WHAT TO DO. From the listing below, copy only the lines from the line that contains "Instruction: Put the" to the line that contains "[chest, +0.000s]", counting those two lines as part of the copy.

===== DATA TO EXAMINE =====

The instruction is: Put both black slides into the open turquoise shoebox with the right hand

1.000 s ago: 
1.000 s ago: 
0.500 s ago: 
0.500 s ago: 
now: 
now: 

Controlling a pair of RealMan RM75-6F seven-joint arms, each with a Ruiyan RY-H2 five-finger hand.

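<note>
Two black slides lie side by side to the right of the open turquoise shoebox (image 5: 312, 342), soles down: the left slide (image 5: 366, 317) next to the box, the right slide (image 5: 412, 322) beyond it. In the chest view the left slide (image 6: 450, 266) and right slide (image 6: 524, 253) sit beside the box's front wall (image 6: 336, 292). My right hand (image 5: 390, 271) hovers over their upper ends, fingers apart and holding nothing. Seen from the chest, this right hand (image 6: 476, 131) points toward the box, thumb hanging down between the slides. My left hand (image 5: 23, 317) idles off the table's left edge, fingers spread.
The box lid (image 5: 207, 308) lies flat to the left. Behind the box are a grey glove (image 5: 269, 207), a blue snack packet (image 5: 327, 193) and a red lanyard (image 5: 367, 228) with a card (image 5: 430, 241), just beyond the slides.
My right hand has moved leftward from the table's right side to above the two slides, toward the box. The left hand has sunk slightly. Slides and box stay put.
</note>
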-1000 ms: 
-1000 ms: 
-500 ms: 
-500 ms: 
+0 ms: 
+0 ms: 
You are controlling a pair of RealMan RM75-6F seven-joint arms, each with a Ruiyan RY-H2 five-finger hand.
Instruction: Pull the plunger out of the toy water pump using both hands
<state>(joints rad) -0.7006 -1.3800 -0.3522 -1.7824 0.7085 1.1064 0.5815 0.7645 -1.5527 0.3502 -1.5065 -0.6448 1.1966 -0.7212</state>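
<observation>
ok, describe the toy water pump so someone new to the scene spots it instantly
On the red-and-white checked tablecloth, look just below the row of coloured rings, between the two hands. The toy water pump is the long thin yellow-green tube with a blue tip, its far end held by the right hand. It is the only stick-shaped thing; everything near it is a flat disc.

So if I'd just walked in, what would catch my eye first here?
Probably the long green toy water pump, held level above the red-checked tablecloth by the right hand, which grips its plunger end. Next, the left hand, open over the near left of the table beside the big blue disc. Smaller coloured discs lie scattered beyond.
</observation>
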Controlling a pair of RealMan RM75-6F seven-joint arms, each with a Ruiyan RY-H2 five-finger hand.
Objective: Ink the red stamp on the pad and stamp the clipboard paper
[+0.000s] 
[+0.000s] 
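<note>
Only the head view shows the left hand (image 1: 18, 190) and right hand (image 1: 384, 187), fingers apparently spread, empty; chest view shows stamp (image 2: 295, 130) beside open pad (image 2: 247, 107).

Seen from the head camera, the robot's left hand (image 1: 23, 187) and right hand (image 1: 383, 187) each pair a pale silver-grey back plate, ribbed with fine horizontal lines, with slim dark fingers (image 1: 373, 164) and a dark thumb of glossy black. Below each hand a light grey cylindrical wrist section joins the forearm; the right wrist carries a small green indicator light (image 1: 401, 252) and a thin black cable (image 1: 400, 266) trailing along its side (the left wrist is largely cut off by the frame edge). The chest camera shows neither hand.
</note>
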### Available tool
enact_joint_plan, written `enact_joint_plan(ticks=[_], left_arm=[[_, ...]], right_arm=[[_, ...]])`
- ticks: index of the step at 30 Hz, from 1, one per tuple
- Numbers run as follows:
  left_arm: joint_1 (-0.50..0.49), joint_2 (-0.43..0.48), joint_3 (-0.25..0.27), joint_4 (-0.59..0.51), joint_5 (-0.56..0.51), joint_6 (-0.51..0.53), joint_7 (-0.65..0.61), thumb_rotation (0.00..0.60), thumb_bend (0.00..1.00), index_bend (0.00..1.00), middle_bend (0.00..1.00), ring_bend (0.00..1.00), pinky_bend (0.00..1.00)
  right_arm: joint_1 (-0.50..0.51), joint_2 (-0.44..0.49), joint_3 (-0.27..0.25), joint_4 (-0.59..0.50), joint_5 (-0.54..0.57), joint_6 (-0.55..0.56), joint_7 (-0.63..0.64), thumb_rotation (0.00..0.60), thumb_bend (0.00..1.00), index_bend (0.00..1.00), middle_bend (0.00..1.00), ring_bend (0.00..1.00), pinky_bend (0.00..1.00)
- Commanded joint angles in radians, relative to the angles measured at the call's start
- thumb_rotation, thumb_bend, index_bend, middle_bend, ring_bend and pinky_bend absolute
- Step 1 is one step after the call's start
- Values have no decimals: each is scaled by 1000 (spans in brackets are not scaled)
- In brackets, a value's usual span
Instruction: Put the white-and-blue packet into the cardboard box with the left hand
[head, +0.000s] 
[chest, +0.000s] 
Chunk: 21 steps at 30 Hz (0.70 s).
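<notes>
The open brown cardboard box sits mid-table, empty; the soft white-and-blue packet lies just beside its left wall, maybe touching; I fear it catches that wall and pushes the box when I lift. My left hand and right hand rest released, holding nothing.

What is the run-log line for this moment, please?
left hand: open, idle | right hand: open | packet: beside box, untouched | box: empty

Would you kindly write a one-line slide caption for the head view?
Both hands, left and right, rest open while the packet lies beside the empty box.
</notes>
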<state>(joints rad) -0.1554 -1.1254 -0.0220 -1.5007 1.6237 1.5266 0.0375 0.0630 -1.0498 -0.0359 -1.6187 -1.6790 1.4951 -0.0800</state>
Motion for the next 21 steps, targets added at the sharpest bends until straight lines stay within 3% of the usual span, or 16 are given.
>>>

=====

EXPECTED ANSWER.
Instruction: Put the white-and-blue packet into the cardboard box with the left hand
[head, +0.000s] 
[chest, +0.000s] 

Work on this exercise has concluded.